A High School Music Teacher Unravels a
School Assessment Conundrum

John P. W. Hudson
Retired Music Teacher

A recent IAE Newsletter article described how the Olympics solve an evaluation problem that educators also confront: how to fairly combine objective and subjective assessments, when the two seem incompatible (Sylwester, October, 2014). I experienced confusion at trying to combine subjective and objective assessments during my very first semester as a teacher. I had no idea what the underlying issues, causes, and conflicts were. I just felt an uneasy sensation when trying to combine them. I pieced together my solution over many years, and only in retirement have I gained clarity about what I did.
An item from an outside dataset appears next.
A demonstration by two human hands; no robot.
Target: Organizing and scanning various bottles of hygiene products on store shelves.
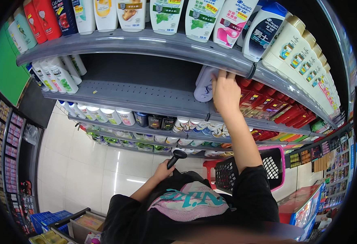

The Olympics use objective (quantitative, measurable, or countable) assessment processes for competitive distance or speed events such as running, swimming, jumping, throwing, and basketball. In objectively assessed races for example, the athletes' objective is to run from the moment the starter's gun goes off and get to the finish line in the shortest time. Because running times can be measured with precision calibrated to thousandths of a second, the validity of Olympic objective measurements is considered a gold standard.

The Olympics use subjective assessment processes for an expressive (qualitative, not precisely measurable) performance, such as in gymnastics, figure skating, and diving. A team of competent, credible judges makes this subjective judgment using a ten-point scale. The athletes' goal is to increase their subjective score by doing all of the required movements with style and grace. Events such as diving include both required and diver-selected dives. A diver can obtain a higher score by selecting an especially difficult dive and doing it very well. Similarly, a figure skater can gain points by doing a quadruple Lutz rather than a triple Lutz.

The requirement that a judge produce a numerical score allows the scores of the various judges to be compared and an average computed. This quantification of a subjective performance is a difficult challenge to judges but is essential in scoring such Olympic events.

The veracity of subjective scores is completely dependent upon the judges' credibility and the validity of the judges' evaluative criteria (Moursund & Sylwester, 10/9/2015). However, the subjective assessments of the judges can be, and have been, swayed by bias and nefarious influences. This problem is partially addressed by having a large number of judges and throwing out the highest and lowest scores that a performer receives.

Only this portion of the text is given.